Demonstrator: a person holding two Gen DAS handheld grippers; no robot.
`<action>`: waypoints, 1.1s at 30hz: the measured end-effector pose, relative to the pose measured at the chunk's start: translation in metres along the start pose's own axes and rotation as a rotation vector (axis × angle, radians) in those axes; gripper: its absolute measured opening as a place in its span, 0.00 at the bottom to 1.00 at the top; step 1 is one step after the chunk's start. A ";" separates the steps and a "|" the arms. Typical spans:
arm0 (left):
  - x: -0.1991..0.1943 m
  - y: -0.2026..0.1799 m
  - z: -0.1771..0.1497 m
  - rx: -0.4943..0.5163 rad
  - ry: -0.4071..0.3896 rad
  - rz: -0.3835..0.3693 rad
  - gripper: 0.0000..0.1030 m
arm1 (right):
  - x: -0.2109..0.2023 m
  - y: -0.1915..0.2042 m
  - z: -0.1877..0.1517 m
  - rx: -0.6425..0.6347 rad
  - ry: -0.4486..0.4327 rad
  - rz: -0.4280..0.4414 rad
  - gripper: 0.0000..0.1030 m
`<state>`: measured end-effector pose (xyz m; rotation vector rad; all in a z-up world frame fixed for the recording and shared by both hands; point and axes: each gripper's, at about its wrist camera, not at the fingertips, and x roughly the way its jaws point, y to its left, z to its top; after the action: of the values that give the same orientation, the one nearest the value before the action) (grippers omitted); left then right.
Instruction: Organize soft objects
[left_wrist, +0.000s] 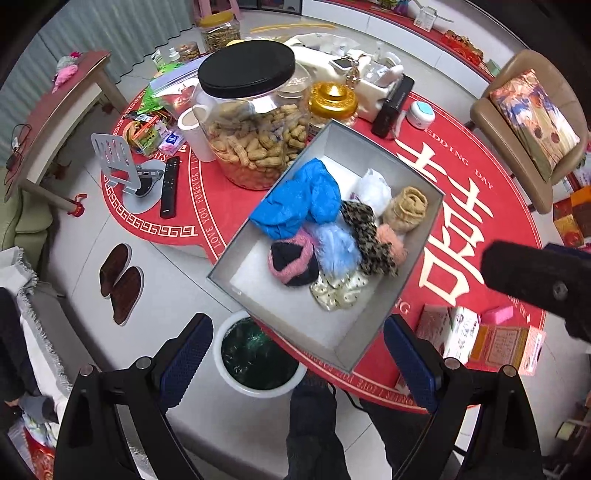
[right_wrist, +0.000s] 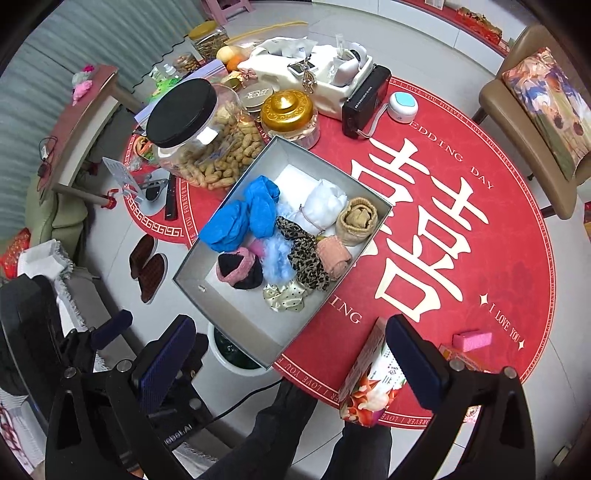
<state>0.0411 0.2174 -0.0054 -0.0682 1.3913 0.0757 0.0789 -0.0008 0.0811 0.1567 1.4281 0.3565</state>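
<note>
While both tools hung above the table with nothing between their pads, the soft things already lay gathered in the shallow grey cardboard box (left_wrist: 376, 325): a crumpled blue plastic cover (left_wrist: 299, 199), a pink-and-black knitted hat (left_wrist: 291, 260), a pale blue fluffy pompom (left_wrist: 338, 249), a leopard-print scrunchie (right_wrist: 304, 253), a rolled beige sock (right_wrist: 356, 219) and a cream dotted satin scrunchie (left_wrist: 338, 291). The left gripper (left_wrist: 299, 365) stood spread and empty, and the right gripper (right_wrist: 291, 363) likewise gaped wide, holding nothing. To finish well, the person would probably check for any soft item outside the box and descend straight onto it. The box overhung the edge of the round red printed mat (right_wrist: 480, 258), so pushing it inward seemed wise. A peanut-filled clear jar (left_wrist: 255, 144) crowded one side; brown slippers (left_wrist: 120, 282) lay on the pale tiled floor.
</note>
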 end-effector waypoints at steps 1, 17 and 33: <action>-0.002 -0.001 -0.003 0.006 0.000 0.000 0.92 | -0.002 0.001 -0.003 0.003 -0.004 -0.006 1.00; -0.024 -0.011 -0.017 0.081 -0.003 0.021 0.92 | -0.016 -0.007 -0.021 0.055 -0.028 0.006 1.00; -0.029 -0.016 -0.015 0.112 0.002 0.043 0.92 | -0.019 -0.010 -0.024 0.057 -0.033 0.010 1.00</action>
<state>0.0226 0.1992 0.0202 0.0550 1.3965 0.0327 0.0548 -0.0194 0.0924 0.2154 1.4058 0.3206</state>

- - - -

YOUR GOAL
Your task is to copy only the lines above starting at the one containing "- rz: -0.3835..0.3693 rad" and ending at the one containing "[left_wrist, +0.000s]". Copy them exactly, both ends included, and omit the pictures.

EXPECTED OUTPUT
  - rz: -0.3835..0.3693 rad
  - gripper: 0.0000..0.1030 m
arm1 (right):
  - x: -0.2109..0.2023 m
  - y: -0.1915..0.2042 m
  - z: -0.1877..0.1517 m
  - rx: -0.6425..0.6347 rad
  - ry: -0.4486..0.4327 rad
  - rz: -0.4280..0.4414 rad
  - gripper: 0.0000..0.1030 m
`<state>`: measured end-effector pose (xyz m; rotation vector rad; all in a z-up world frame fixed for the recording and shared by both hands; point and axes: each gripper's, at about its wrist camera, not at the fingertips, and x roughly the way its jaws point, y to its left, z to its top; after the action: of the values that give the same orientation, the one nearest the value before the action) (grippers omitted); left then right.
Instruction: Organize soft objects
[left_wrist, +0.000s] 

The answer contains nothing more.